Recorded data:
* * *

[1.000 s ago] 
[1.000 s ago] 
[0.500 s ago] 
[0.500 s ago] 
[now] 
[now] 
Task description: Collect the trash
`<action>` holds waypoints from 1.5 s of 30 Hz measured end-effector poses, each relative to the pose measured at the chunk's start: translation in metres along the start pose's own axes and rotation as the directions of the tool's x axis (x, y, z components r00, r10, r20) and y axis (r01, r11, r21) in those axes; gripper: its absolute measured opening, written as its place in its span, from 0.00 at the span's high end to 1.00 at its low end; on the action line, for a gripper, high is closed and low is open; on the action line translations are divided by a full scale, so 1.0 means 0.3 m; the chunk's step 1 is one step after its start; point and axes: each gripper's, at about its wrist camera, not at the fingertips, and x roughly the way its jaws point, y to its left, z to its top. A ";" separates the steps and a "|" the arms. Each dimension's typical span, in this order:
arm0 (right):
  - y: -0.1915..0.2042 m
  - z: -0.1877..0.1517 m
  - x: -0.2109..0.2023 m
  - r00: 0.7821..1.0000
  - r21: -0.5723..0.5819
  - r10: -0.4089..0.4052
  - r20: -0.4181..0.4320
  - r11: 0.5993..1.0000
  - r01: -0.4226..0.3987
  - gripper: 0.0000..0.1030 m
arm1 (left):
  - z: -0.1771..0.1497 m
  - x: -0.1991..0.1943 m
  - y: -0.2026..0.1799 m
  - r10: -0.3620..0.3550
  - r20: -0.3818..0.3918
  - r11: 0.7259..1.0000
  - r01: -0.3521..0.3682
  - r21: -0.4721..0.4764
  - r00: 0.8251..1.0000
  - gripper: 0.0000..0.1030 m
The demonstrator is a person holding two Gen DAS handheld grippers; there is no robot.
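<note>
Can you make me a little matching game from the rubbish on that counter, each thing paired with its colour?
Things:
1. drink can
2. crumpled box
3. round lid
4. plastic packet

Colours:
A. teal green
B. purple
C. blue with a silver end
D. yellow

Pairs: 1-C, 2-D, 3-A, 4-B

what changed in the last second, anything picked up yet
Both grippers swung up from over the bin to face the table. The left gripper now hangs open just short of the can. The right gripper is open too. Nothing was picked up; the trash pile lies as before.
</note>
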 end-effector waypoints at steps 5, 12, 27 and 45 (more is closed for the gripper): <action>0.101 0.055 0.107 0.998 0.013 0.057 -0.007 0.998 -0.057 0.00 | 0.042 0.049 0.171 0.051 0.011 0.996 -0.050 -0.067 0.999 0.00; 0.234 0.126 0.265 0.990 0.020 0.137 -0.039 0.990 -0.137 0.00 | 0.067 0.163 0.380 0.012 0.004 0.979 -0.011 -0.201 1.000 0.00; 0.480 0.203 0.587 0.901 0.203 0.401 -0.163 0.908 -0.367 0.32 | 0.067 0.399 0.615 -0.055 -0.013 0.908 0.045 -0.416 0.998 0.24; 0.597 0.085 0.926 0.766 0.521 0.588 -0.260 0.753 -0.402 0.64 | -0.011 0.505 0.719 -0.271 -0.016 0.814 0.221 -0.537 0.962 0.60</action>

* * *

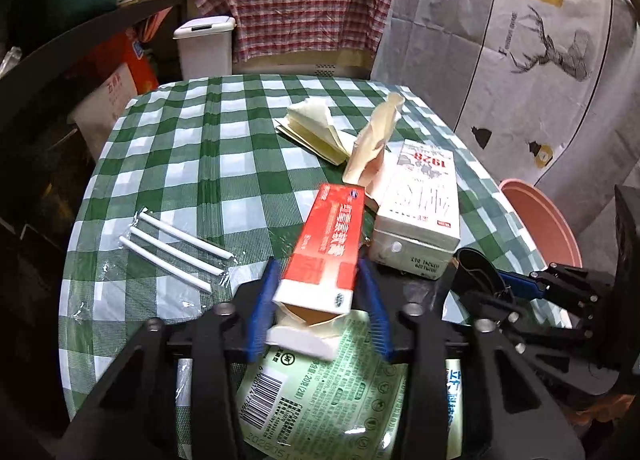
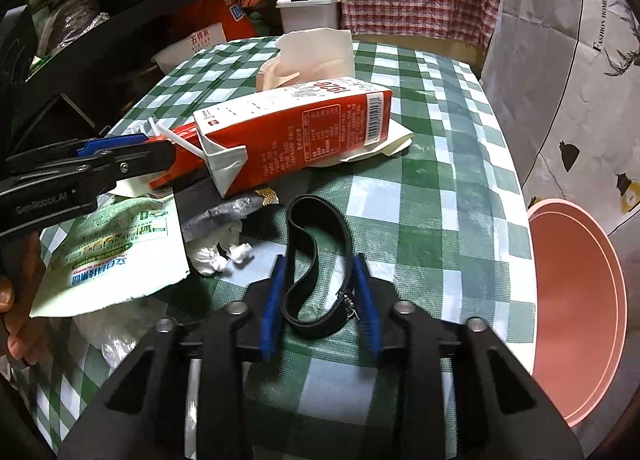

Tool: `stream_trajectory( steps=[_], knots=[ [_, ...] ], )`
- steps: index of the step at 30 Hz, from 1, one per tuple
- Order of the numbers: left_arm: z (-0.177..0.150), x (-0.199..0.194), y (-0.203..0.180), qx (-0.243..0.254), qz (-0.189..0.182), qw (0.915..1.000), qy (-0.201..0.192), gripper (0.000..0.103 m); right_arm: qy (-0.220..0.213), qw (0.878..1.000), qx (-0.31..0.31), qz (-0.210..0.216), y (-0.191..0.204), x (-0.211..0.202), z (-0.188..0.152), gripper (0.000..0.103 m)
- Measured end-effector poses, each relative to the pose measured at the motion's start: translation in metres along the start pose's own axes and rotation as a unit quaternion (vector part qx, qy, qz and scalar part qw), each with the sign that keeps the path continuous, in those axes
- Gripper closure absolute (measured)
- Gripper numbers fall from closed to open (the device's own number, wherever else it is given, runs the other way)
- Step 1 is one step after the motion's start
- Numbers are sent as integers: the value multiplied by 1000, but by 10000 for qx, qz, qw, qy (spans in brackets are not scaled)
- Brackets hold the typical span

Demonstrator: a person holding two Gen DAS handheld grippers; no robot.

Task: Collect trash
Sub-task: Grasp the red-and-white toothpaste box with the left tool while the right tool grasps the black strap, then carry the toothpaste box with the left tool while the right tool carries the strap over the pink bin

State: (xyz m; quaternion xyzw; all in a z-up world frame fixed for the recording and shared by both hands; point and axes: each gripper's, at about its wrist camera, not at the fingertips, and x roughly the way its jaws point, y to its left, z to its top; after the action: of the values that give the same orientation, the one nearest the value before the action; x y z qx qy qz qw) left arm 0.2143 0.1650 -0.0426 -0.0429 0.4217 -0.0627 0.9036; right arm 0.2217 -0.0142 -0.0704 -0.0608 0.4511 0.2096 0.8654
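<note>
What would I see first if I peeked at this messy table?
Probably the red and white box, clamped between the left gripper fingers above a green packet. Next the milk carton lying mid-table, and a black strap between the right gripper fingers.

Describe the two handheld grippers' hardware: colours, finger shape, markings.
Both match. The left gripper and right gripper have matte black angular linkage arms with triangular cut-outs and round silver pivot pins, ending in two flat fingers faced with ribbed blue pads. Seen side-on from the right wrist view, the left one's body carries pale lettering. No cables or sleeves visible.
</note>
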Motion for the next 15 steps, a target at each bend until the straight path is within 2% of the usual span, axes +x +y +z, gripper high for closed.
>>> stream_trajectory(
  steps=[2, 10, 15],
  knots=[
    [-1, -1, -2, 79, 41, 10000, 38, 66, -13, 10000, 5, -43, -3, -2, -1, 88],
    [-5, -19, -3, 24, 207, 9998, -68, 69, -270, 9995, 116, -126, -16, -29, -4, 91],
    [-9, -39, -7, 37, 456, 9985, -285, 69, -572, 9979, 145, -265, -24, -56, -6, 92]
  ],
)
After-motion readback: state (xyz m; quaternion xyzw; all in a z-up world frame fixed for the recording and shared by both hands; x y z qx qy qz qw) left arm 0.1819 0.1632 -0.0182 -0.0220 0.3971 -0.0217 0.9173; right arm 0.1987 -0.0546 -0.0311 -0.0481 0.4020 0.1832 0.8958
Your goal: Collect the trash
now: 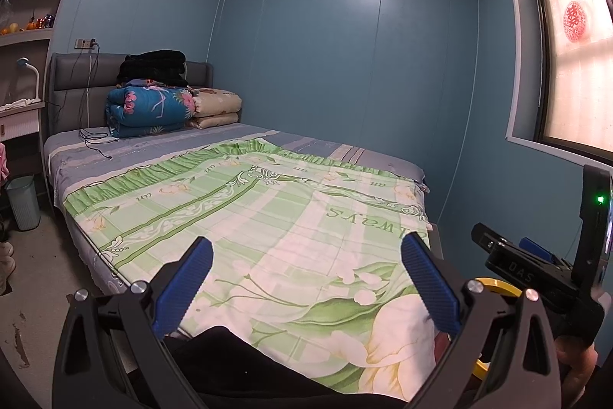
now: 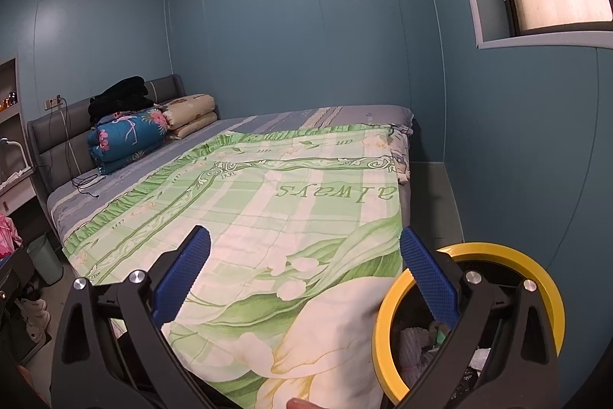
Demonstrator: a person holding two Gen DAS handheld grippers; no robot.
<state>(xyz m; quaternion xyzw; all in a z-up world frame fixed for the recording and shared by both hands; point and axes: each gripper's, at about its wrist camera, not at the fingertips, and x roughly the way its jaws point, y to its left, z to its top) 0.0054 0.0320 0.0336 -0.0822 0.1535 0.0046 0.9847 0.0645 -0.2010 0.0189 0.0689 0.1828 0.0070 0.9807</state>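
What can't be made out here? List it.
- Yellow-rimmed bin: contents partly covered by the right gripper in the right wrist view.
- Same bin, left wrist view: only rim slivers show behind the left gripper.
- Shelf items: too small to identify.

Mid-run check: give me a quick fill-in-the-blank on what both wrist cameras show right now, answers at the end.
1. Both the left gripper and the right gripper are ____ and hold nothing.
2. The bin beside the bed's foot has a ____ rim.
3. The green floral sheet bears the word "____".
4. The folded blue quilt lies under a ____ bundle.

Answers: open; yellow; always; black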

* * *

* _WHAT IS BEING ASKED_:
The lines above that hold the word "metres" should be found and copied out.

* _RESULT OF THE EXERCISE_:
`<action>` holds waypoints from 1.5 s of 30 Hz measured end-effector poses, each relative to the pose measured at the chunk's start: translation in metres along the start pose's own axes and rotation as the directions of the tool's x axis (x, y, z components r00, r10, r20) and y axis (r01, r11, r21) in those axes; gripper: its absolute measured opening, written as its place in its span, from 0.00 at the span's high end to 1.00 at its low end; on the action line, for a gripper, high is closed and low is open; on the action line translations are divided by a full scale, so 1.0 means 0.3 m; the chunk's step 1 is one step after its start; point and axes: each gripper's, at about its wrist camera, not at the fingertips, and x roughly the way its jaws point, y to its left, z to its top. A ";" separates the steps and a "|" the arms. Each dimension's typical span, in this order:
- Measured end-effector poses, each relative to the pose measured at the motion's start: translation in metres along the start pose's own axes and rotation as a unit quaternion (vector part qx, qy, qz and scalar part qw), each with the sign that keeps the path continuous, in those axes

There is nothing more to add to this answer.